Drei Fragen, bevor du dich verrennst
- Weißt du, welche Rolle der Trainer für dich vorgesehen hat – oder vermutest du?
- Hast du in deinen Minuten die Aufgabe erfüllt, die dein Job war?
- Was davon lag an dir, was an Systemfragen, was an Kadergröße?

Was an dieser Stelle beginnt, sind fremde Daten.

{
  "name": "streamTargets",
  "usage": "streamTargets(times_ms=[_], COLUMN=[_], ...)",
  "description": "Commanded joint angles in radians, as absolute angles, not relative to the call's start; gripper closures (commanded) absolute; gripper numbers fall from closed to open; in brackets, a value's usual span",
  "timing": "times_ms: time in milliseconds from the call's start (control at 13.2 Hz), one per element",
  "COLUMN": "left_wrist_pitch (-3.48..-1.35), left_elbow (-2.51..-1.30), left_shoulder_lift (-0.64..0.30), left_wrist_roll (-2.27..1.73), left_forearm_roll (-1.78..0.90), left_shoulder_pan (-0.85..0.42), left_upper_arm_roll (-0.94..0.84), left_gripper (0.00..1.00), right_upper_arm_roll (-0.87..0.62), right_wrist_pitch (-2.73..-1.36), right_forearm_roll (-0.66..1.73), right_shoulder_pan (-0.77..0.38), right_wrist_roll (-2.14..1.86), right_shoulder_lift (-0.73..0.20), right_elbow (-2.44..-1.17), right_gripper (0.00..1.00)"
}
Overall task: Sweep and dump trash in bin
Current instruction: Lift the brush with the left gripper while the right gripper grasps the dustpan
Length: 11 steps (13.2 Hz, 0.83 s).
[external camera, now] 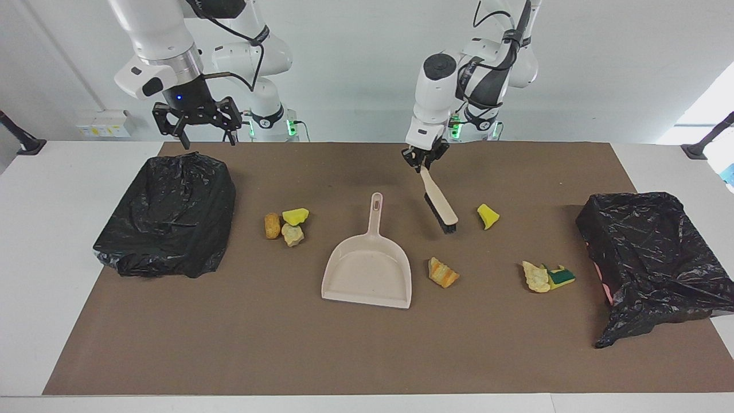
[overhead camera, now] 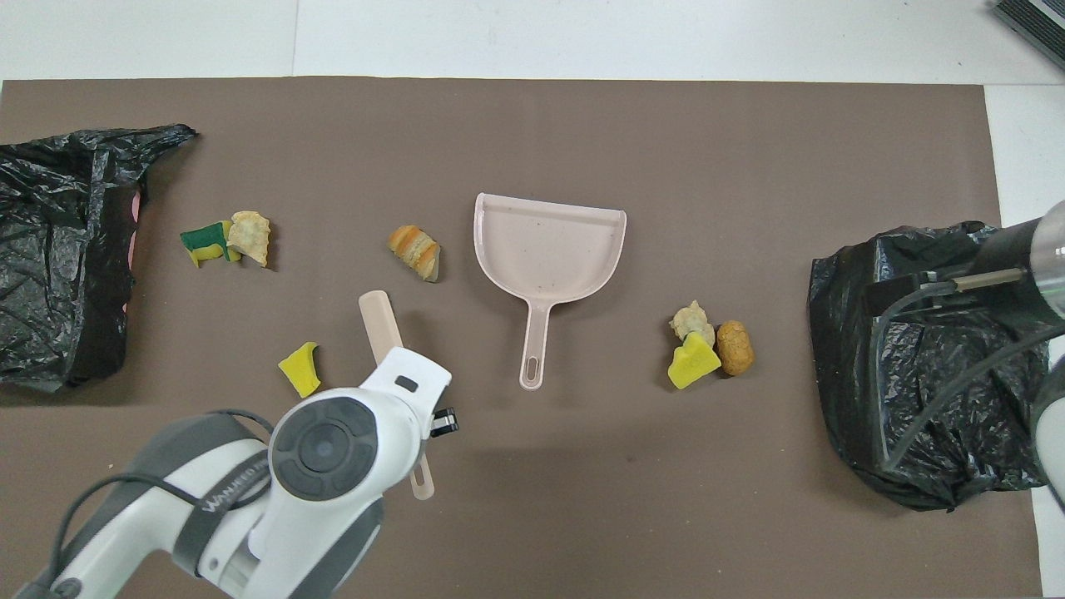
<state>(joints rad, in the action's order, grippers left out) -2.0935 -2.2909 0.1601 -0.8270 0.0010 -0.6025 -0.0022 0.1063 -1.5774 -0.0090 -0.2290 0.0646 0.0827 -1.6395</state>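
My left gripper is shut on the handle of the beige brush, which slants down to the brown mat. Its black bristles end beside a yellow sponge bit. The beige dustpan lies flat mid-mat, handle toward the robots. Several trash scraps lie around it: a bread chunk beside its mouth, a tan piece touching a green-backed sponge, and an orange chunk, yellow sponge and tan chunk clustered together. My right gripper hangs open over a black-bagged bin.
A second black-bagged bin stands at the left arm's end of the mat. The first bin sits at the right arm's end. White tabletop borders the mat on all sides.
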Motion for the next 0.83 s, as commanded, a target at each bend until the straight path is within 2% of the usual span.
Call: streamTargets(times_ms=[0,227,455,758], left_wrist_pitch=[-2.056,-2.062,-2.080,-2.196], left_elbow=[-2.215,-2.162,-2.115,-2.106], left_shoulder_lift=[0.111,0.063,0.014,-0.041], left_wrist_roll=[-0.718,-0.523,-0.288,-0.016], left_forearm_roll=[0.075,0.141,0.172,0.190], left_shoulder_pan=[-0.478,-0.320,-0.174,0.006], left_upper_arm_roll=[-0.014,-0.014,-0.014,-0.014], left_gripper=[1.00,1.00,1.00,1.00], right_upper_arm_roll=[0.100,0.089,0.083,0.072], right_wrist_pitch=[-1.572,-1.638,-1.761,-1.920], right_forearm_roll=[0.008,0.106,0.110,0.127], right_shoulder_pan=[-0.262,-0.305,-0.434,-0.524], right_wrist_roll=[0.172,0.285,0.481,0.623], right_shoulder_lift=[0.091,0.032,-0.093,-0.260], right_elbow=[-1.658,-1.658,-1.644,-1.652], right_gripper=[0.00,0.00,0.00,0.00])
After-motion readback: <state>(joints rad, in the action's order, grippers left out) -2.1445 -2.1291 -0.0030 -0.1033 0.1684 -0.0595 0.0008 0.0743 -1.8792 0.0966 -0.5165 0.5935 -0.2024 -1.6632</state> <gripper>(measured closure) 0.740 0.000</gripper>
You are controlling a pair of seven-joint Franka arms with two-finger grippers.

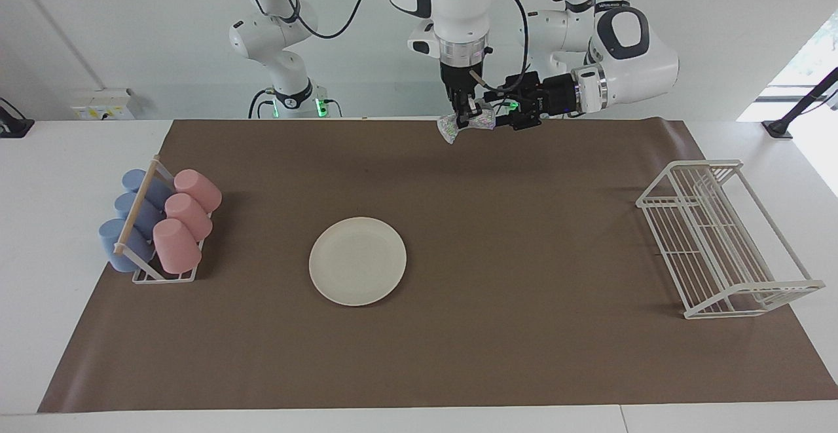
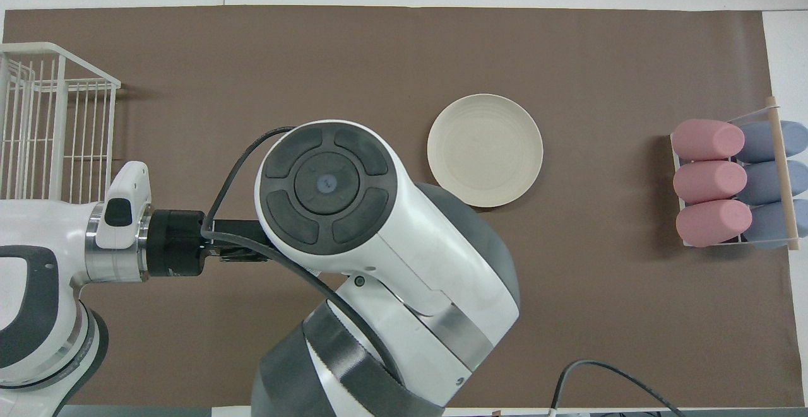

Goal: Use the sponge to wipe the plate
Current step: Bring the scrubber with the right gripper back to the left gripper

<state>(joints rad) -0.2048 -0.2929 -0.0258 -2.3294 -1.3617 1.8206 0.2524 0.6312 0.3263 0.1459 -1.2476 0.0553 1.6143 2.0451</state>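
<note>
The cream-white plate (image 1: pixel 357 261) (image 2: pixel 485 150) lies flat on the brown mat, mid-table, with nothing on it. High over the mat's edge nearest the robots, my right gripper (image 1: pixel 466 118) points straight down and is shut on the middle of the speckled sponge (image 1: pixel 452 129), which hangs out to both sides. My left gripper (image 1: pixel 499 117) reaches in level from the left arm's end and meets the sponge's end on that side. Whether it grips the sponge does not show. In the overhead view the right arm's body (image 2: pixel 353 215) hides the sponge.
A rack of pink and blue cups (image 1: pixel 160 223) lying on their sides stands at the right arm's end of the mat. A white wire dish rack (image 1: pixel 720 236) stands at the left arm's end. The mat (image 1: pixel 524 354) covers most of the table.
</note>
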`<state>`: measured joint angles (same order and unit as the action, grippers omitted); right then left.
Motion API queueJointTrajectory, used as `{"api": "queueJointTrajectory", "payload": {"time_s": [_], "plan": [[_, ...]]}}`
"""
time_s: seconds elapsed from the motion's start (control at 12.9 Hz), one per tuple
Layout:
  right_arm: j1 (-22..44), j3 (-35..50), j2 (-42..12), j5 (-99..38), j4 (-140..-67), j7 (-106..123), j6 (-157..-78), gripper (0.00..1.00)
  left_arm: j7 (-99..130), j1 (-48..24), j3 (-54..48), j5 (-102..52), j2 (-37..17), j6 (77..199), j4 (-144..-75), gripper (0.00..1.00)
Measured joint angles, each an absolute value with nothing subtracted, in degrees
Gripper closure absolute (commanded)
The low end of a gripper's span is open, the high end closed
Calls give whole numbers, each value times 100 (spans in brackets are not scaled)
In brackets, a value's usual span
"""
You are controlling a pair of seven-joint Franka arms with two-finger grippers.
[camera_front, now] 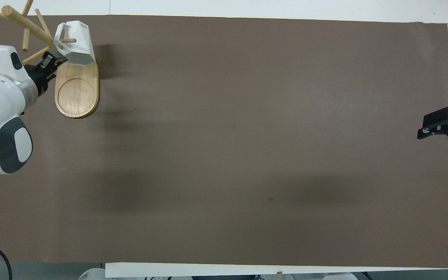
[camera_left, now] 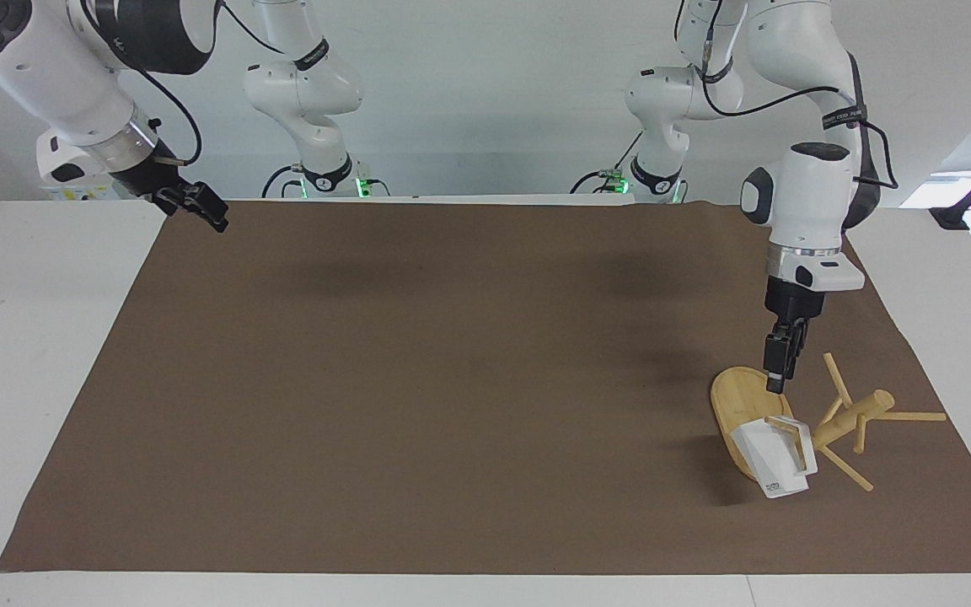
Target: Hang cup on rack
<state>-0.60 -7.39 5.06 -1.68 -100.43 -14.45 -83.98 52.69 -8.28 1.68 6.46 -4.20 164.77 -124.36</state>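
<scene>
The white faceted cup point(camera_left: 770, 462) point(camera_front: 77, 46) hangs low on the bamboo rack point(camera_left: 852, 417) point(camera_front: 77, 93), with a thin peg through the hole in its handle. Its body lies tipped over the end of the oval base that is farther from the robots. My left gripper point(camera_left: 776, 381) point(camera_front: 55, 62) is open just above the base beside the cup and touches nothing. My right gripper point(camera_left: 214, 219) point(camera_front: 438, 136) waits open and empty over the mat's edge at the right arm's end of the table.
A brown mat point(camera_left: 452, 379) covers most of the white table. The rack stands near the mat's edge at the left arm's end, its pegs point(camera_left: 915, 416) sticking out sideways past the post.
</scene>
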Motion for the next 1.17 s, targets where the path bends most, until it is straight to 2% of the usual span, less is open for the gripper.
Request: {"api": "queueJointTrajectory", "payload": {"time_s": [0.16, 0.31, 0.62, 1.17], "plan": [[-60, -739, 506, -168, -10043, -1445, -8398, 1, 5273, -851, 143, 645, -445, 16363, -12306, 2], [-60, -739, 506, -168, -10043, -1445, -8398, 1, 5277, -1001, 107, 645, -452, 15688, -11938, 1], [-60, -739, 506, -168, -10043, -1445, -8398, 1, 4846, -1225, 77, 645, -417, 12877, -10547, 1], [-60, -739, 506, -168, -10043, -1445, -8398, 1, 1986, -1168, 146, 543, -12, 8817, -9258, 1]]}}
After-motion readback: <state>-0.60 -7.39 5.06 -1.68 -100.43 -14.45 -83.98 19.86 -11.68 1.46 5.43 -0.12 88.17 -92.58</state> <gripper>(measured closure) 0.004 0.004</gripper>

Dein Wert hängt nicht an der Aufstellung
Das klingt wie ein Spruch, ist aber eine praktische Sache: Wenn dein einziger Maßstab Einsatzminuten sind, gibst du die Bewertung deiner Arbeit komplett ab. Prozessziele geben dir einen zweiten Maßstab, den du selbst kontrollierst.
Und dann sprich
Nicht in der Kabine, nicht direkt nach dem Spiel, nicht mit Vorwurf. Vier Sätze reichen. Die meisten Trainer reagieren gut auf eine ehrliche Entwicklungsfrage – und ihre Antwort gibt dir wieder etwas zu tun.